- _AIM OF THE EXERCISE_:
Skip the images and print the listing exactly.

- - -

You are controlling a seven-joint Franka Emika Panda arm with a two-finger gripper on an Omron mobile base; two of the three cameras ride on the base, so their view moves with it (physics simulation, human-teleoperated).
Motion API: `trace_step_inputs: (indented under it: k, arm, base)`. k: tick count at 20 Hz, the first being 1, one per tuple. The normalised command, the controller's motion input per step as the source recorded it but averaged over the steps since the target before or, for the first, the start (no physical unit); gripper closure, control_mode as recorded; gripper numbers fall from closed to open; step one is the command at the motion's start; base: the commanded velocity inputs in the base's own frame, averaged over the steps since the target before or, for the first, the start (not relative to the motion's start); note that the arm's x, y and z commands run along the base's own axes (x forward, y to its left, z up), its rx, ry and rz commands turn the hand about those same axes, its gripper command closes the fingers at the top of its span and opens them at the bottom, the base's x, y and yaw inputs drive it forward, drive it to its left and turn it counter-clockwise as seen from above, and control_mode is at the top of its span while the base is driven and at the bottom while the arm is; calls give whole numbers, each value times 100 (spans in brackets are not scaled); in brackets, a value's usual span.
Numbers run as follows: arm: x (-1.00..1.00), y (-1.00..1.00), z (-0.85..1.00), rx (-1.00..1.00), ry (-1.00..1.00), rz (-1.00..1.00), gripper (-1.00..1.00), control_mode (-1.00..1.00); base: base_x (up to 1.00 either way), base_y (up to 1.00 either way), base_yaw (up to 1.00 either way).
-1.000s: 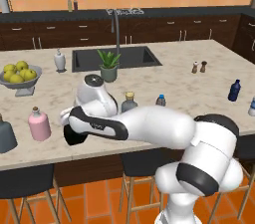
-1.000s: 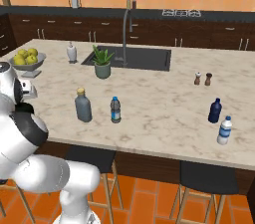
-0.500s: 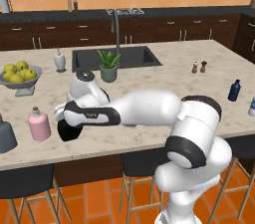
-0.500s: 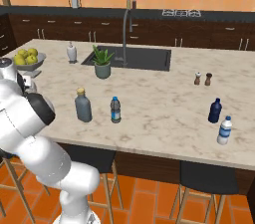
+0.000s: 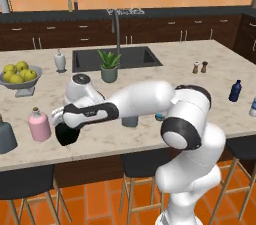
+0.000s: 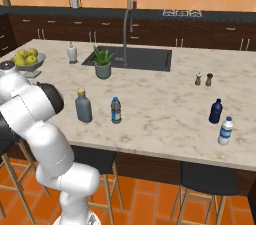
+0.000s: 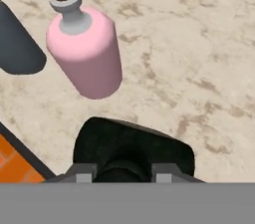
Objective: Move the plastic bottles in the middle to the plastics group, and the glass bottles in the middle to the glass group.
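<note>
- Jaws closed narrow on neck of black bottle [image 7: 133,147], held upright directly below, near table [image 7: 199,44] front edge.
- Just beyond, apart: pink bottle [image 7: 85,51]; grey bell-shaped bottle [image 7: 17,46] beside it.
- Set-down spot straight below.

Arm reaches far out to its left, low over the counter, forearm near horizontal, elbow bent above the base. Gripper [image 5: 64,125] points downward at the counter's front edge, its jaws closed on the neck of the squat black bottle [image 7: 132,147], which sits upright beneath the hand.
</note>
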Motion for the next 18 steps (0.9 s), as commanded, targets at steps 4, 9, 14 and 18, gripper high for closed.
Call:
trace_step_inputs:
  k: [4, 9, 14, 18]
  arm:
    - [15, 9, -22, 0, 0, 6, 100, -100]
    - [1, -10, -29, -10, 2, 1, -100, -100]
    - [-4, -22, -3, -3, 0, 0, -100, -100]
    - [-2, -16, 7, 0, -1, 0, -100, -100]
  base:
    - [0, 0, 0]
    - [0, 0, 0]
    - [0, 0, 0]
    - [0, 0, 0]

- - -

- _EXERCISE OUTPUT_:
You are controlling a seven-joint Franka Emika Panda arm with a two-finger gripper on an Omron mobile base; two of the three cameras ride on the base, so their view moves with it (physics simulation, human-teleoperated).
Motion API: `trace_step_inputs: (indented under it: k, arm, base)`. k: tick count at 20 Hz, the first being 1, one per tuple. The normalised command, the controller's motion input per step as the source recorded it but averaged over the steps since the target before or, for the first, the start (no physical unit); gripper closure, control_mode as recorded; gripper numbers fall from closed to open; step one is the command at the motion's start; base: the commanded velocity inputs in the base's own frame, averaged over the steps since the target before or, for the first, the start (not relative to the motion's start); note that the arm's x, y and z commands run along the base's own axes (x forward, y to its left, z up), its rx, ry and rz commands turn the hand about those same axes, its gripper command closes the fingers at the top of its span and opens them at the bottom, the base's x, y and yaw inputs drive it forward, drive it to its left and turn it counter-clockwise as seen from above, and control_mode is at the top of its span while the base is driven and at the bottom while the arm is; calls give whole numbers, each value times 100 (spans in brackets are not scaled); in brackets, a value's usual span.
Numbers run as follows: arm: x (-1.00..1.00), y (-1.00..1.00), z (-0.85..1.00), rx (-1.00..1.00), ry (-1.00..1.00), rz (-1.00..1.00), gripper (-1.00..1.00), control_mode (-1.00..1.00); base: base_x (up to 1.00 either way), base_y (up to 1.00 either way), base_yaw (up to 1.00 either way).
-1.000s: 
-1.000s: 
-0.500s: 
-0.500s: 
+0.000s: 
+0.000s: 
+0.000s: 
Objective: Move the plastic bottles in the middle to the plastics group, and the glass bottles in the middle to the glass group.
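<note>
- Jaws closed narrow on neck of black bottle [image 7: 133,147], held upright directly below, near table [image 7: 199,44] front edge.
- Just beyond, apart: pink bottle [image 7: 85,51]; grey bell-shaped bottle [image 7: 17,46] beside it.
- Set-down spot straight below.

Arm reaches far out to its left, low over the counter, forearm near horizontal, elbow bent above the base. Gripper [image 5: 64,125] points downward at the counter's front edge, its jaws closed on the neck of the squat black bottle [image 7: 132,147], which sits upright beneath the hand.
</note>
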Motion for the next 18 steps (0.9 s), as commanded, targets at steps 4, 9, 14 and 18, gripper high for closed.
Call:
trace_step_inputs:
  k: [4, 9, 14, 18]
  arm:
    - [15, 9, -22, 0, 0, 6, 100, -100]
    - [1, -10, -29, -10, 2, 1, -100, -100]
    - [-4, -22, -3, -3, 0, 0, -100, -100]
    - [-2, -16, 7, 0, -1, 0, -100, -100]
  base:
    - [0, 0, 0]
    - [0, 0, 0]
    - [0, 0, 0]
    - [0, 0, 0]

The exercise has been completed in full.